Part anything, recently released by Facebook Research, does something most people immersed in computer vision have found daunting: reliably knowing which pixels in an image belong to an object. Making this easier is the goal of the Segment Anything Model (SAM), which was recently released under the Apache 2.0 License.
The results look great, and are there Interactive presentation available You can play with the different ways SAM works. One can pick things up by pointing and clicking on an image, or the images can be divided automatically. Honestly, it’s impressive to see SAM make masking various objects in an image seem so effortless. What makes this possible is machine learning, and part of that is the fact that the model behind the system has been trained on a huge data set of high-quality images and masks, which makes it extremely efficient at what it does.

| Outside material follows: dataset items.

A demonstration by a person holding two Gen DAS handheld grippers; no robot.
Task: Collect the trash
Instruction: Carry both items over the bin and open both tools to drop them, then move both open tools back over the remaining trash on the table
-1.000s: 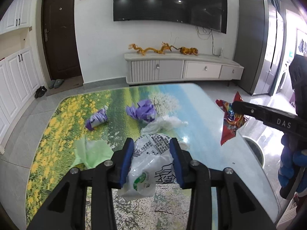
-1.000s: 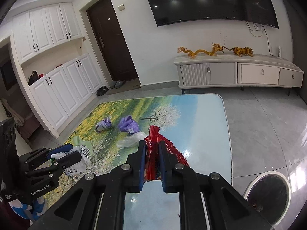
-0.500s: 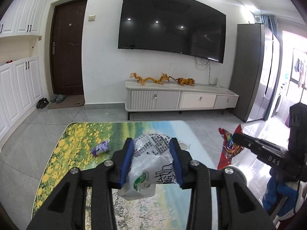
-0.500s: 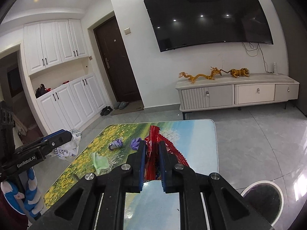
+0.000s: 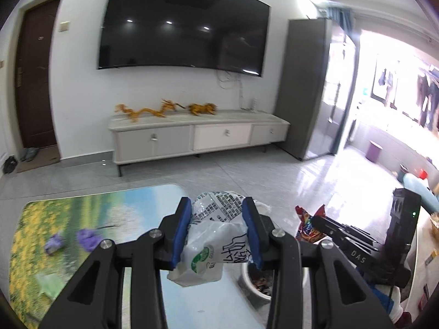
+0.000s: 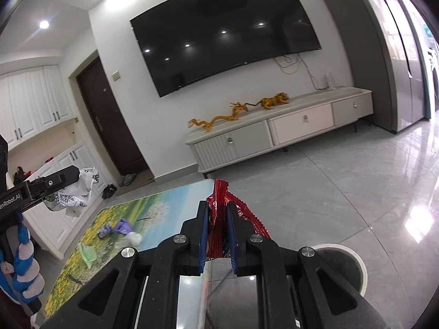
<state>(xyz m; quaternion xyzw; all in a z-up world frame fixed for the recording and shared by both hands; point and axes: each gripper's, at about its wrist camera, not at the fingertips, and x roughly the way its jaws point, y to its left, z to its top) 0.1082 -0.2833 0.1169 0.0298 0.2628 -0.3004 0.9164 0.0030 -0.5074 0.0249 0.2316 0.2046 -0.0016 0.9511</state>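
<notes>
Two pieces of trash are in the air at once. The left gripper (image 5: 216, 230) is clamped on a crumpled white plastic bag (image 5: 211, 244), and the right gripper (image 6: 216, 235) pinches a red snack wrapper (image 6: 219, 219) with its jaws nearly together. The landmark is the round white bin (image 6: 354, 257) on the floor, just beside the table's near corner. The wrapper hangs above the table edge (image 6: 164, 192), near the bin's rim but not over its mouth; the bag rides just above and beside the bin in the left view.

Now the risks. The bag is slack and only partly between the pads, so a quick swing could let it slip out short of the bin. Both tools are heading for one small opening, so they could knock together there. Release the light wrapper early and it likely flutters onto the tiles. Purple scraps (image 6: 120, 226), a green piece (image 6: 87, 255) and clear plastic (image 6: 133, 238) lie on the table, well away from the bin.
</notes>
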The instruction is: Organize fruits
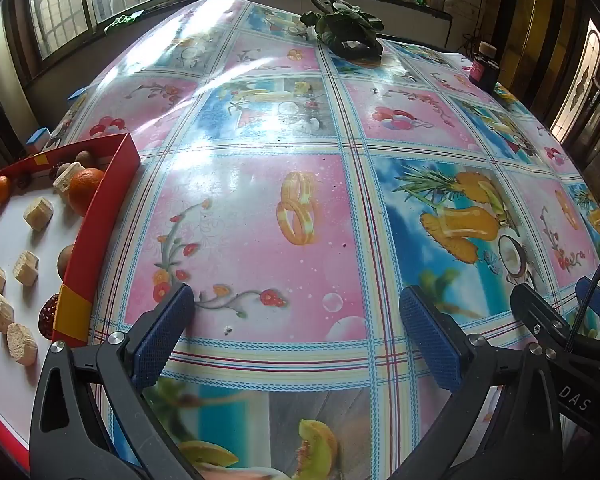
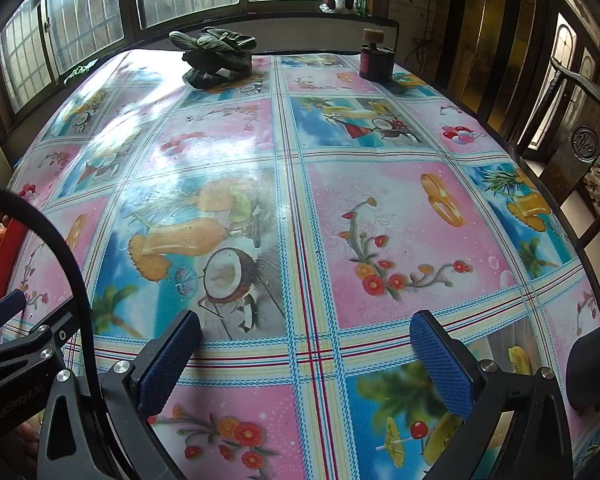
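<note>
Both grippers were held above a table (image 1: 300, 208) covered with a glossy patterned cloth of pink and blue squares, and both pointed steeply down toward it. The left gripper (image 1: 296, 304) had its jaws spread to full width, with only bare cloth visible between the blue pads; it held nothing. The right gripper (image 2: 306, 330) stood in the same condition: jaws fully apart, nothing gripped, cloth alone between its fingers. The two tools sat side by side, each showing at the edge of the other's view. The fruit lay in a shallow red tray (image 1: 100, 216) with a white floor, positioned at the left edge of the table, just beside the left gripper. Inside it, an orange (image 1: 85, 190) rested against the right-hand wall, a smaller orange fruit (image 1: 2, 189) sat at the far left, and brown round fruits (image 1: 83, 158) lay toward the far end. Several pale tan chunks (image 1: 38, 213) were scattered across the white floor. At the far side of the table lay a bundle of dark leafy greens (image 2: 216, 58), and a dark jar (image 2: 376, 58) stood to its right.
</note>
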A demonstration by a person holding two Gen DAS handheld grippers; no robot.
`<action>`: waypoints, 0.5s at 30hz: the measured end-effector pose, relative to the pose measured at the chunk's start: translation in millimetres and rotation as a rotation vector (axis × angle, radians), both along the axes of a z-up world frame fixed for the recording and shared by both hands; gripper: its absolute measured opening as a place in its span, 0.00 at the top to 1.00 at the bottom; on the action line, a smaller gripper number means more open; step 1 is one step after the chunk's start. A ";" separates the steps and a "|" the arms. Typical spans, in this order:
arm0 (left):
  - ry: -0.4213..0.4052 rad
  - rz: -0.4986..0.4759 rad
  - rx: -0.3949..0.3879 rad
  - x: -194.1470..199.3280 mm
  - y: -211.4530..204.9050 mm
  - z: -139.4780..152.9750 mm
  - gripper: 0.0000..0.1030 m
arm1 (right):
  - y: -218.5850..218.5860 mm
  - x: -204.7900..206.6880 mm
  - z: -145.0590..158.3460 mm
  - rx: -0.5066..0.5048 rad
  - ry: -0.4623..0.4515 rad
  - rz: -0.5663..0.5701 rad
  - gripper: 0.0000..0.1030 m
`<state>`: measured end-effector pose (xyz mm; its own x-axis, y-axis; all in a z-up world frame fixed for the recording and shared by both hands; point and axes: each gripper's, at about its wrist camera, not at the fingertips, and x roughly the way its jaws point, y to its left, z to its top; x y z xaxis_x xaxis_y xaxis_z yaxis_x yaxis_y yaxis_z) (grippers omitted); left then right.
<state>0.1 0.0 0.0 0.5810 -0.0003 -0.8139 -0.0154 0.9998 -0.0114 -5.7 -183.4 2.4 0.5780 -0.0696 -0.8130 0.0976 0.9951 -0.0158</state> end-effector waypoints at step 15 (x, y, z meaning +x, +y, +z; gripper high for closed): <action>-0.002 0.000 0.001 -0.1 0.0 0.0 0.00 | -0.1 -0.1 0.0 0.000 -0.002 0.000 0.00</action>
<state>0.0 0.0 0.0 0.5828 0.0003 -0.8126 -0.0153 0.9998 -0.0106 -5.7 -183.5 2.4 0.5799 -0.0694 -0.8118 0.0977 0.9951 -0.0152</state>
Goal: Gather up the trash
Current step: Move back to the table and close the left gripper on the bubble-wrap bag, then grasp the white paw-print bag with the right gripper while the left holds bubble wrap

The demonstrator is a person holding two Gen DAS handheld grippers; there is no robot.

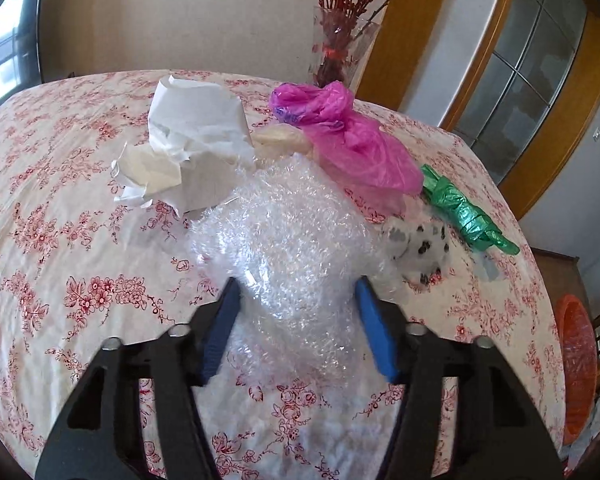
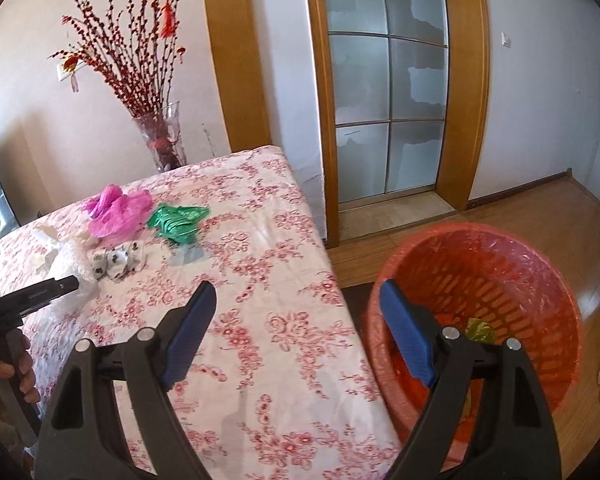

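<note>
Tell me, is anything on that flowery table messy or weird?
Yes. Trash lies in a heap on the flowery tablecloth: crumpled white paper, a pink plastic bag, a green bag and bubble wrap between the left gripper fingers. It belongs in the orange basket on the floor.

We count one bubble wrap wad [image 1: 296, 240] between the left jaws, one crumpled white paper [image 1: 192, 152], one pink bag [image 1: 340, 136], one green bag [image 1: 464, 212] and one spotted wrapper [image 1: 420, 248] beyond them, one orange basket [image 2: 500, 280] behind the right jaws.
</note>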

Once the image is segmented, these masks can be used to interact with other systems such as object detection (which identifies and labels what the object is) and other computer vision applications. This system works more powerfully if they actually know where to look, after all. this Blog post from Meta AI He goes into some additional detail about what’s possible with SAM, full details in research paper.
Such systems rely on high quality datasets. Of course, nothing beats a whole lot of real-world data, but we’ve also seen that it’s possible to generate automated data that didn’t actually exist, and get useful results.
“Unapologetic communicator. Wannabe web lover. Friendly travel scholar. Problem solver. Amateur social mediaholic.”